Similar Triangles Analysis: Determining Similarity Ratio Among Three Given Triangles

To determine which triangles are similar, we will compare the side ratios of each pair of triangles systematically.

First, let us consider Triangle A-B-C and Triangle D-E-F:

• Triangle A-B-C: The side lengths are $8$, $4$, and $6$.
• Triangle D-E-F: The side lengths are $4$, $2$, and $3.5$.
• Ratio comparison: $\frac{8}{4} = 2$, $\frac{4}{2} = 2$, and $\frac{6}{3.5} \approx 1.71$.
• Since the last comparison does not yield equal ratios, Triangles A-B-C and D-E-F are not similar.
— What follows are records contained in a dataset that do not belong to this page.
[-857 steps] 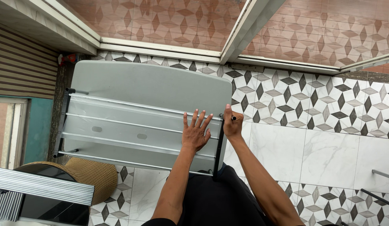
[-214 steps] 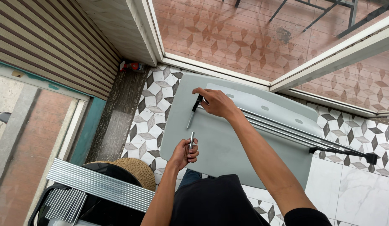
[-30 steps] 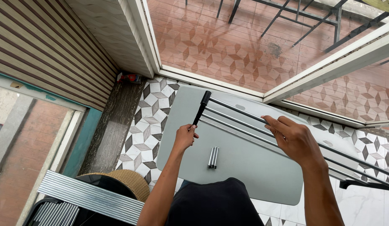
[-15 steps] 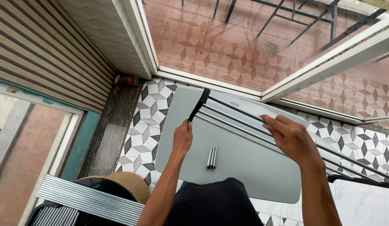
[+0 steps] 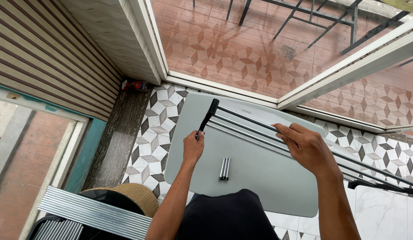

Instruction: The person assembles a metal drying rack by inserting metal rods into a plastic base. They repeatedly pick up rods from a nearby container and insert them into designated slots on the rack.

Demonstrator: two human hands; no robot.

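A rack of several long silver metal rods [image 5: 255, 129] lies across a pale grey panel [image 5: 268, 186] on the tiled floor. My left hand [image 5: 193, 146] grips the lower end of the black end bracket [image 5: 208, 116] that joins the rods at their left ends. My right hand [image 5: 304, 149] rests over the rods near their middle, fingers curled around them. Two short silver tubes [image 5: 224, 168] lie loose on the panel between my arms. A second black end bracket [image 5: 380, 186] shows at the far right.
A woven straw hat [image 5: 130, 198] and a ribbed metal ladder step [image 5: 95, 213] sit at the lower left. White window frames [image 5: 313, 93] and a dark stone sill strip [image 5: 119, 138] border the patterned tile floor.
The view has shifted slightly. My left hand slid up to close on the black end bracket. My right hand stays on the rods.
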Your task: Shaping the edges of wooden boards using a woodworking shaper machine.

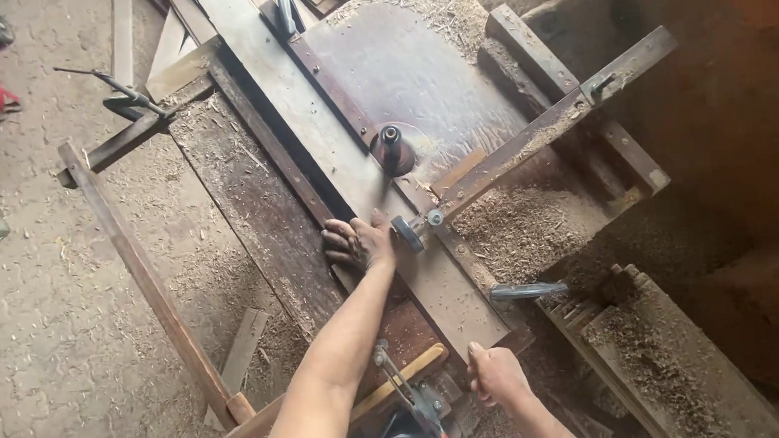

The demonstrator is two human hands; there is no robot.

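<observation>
Woodworking workshop; sawdust [520,227]; machine table [406,69].

A long pale wooden plank [362,170] lay across the sawdust-strewn wooden counter [248,193], running from eleven to five o'clock. The left hand [357,245] pressed flat on its edge at centre; the right hand [494,374] gripped its near end at six o'clock.
</observation>
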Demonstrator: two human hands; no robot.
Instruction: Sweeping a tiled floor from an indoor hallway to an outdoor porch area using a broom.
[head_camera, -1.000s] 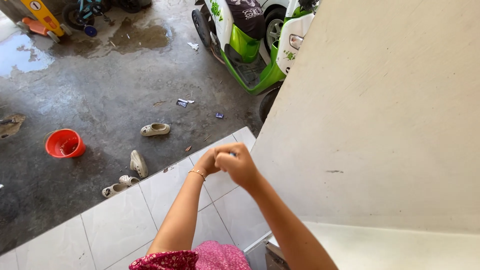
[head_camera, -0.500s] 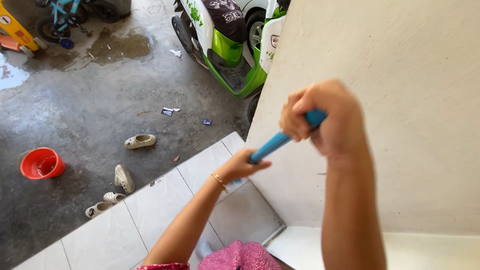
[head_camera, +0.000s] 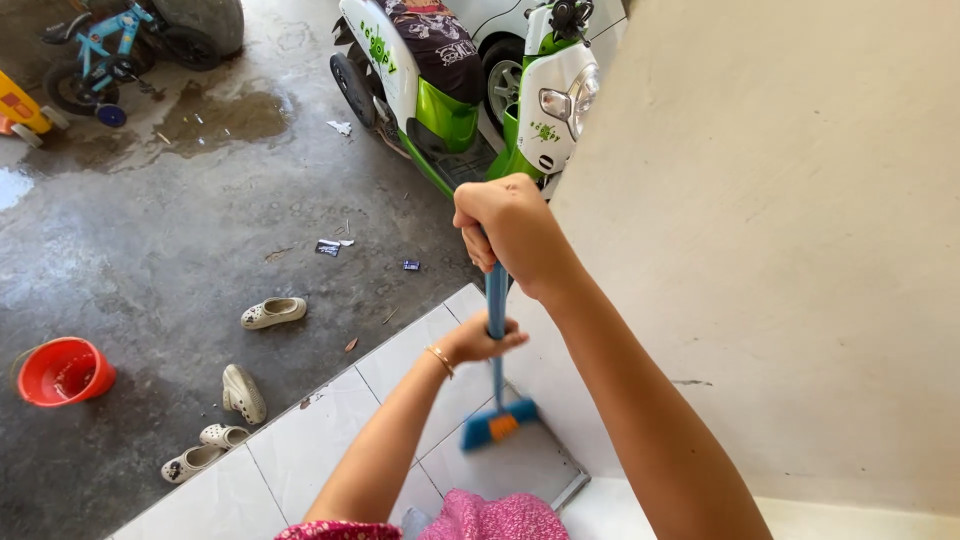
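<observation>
Blue broom (head_camera: 497, 400) stands nearly upright, its head on the white tiled floor (head_camera: 300, 440) by the wall (head_camera: 780, 250); left hand (head_camera: 478, 340) wraps the handle midway, right hand (head_camera: 508, 225) clenches its top; beyond, pale clogs (head_camera: 272, 312), a red bucket (head_camera: 62, 371), a green scooter (head_camera: 450, 90)

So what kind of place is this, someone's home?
Probably the front porch of a house, opening onto a concrete yard or carport. A green and white scooter is parked there, pale clogs lie scattered beside the white tiled step, and both hands grip a blue broom.
</observation>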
Next, consider Triangle A-B-C and Triangle G-H-I:

• Triangle A-B-C: Side lengths are already known.
• Triangle G-H-I: The side lengths are $3$, $2$, and $4$.
• Ratio comparison: $\frac{8}{4} = 2$, $\frac{4}{2} = 2$, and $\frac{6}{3} = 2$.
• All corresponding side ratios are equal at $2$, making these triangles similar by SSS criterion.

To confirm, check Triangle B-C and Triangle G-H-I for the same ratio conformity.

Therefore, the similar triangles are Triangle G-H-I and Triangle A-B-C, with a similarity ratio of $2$.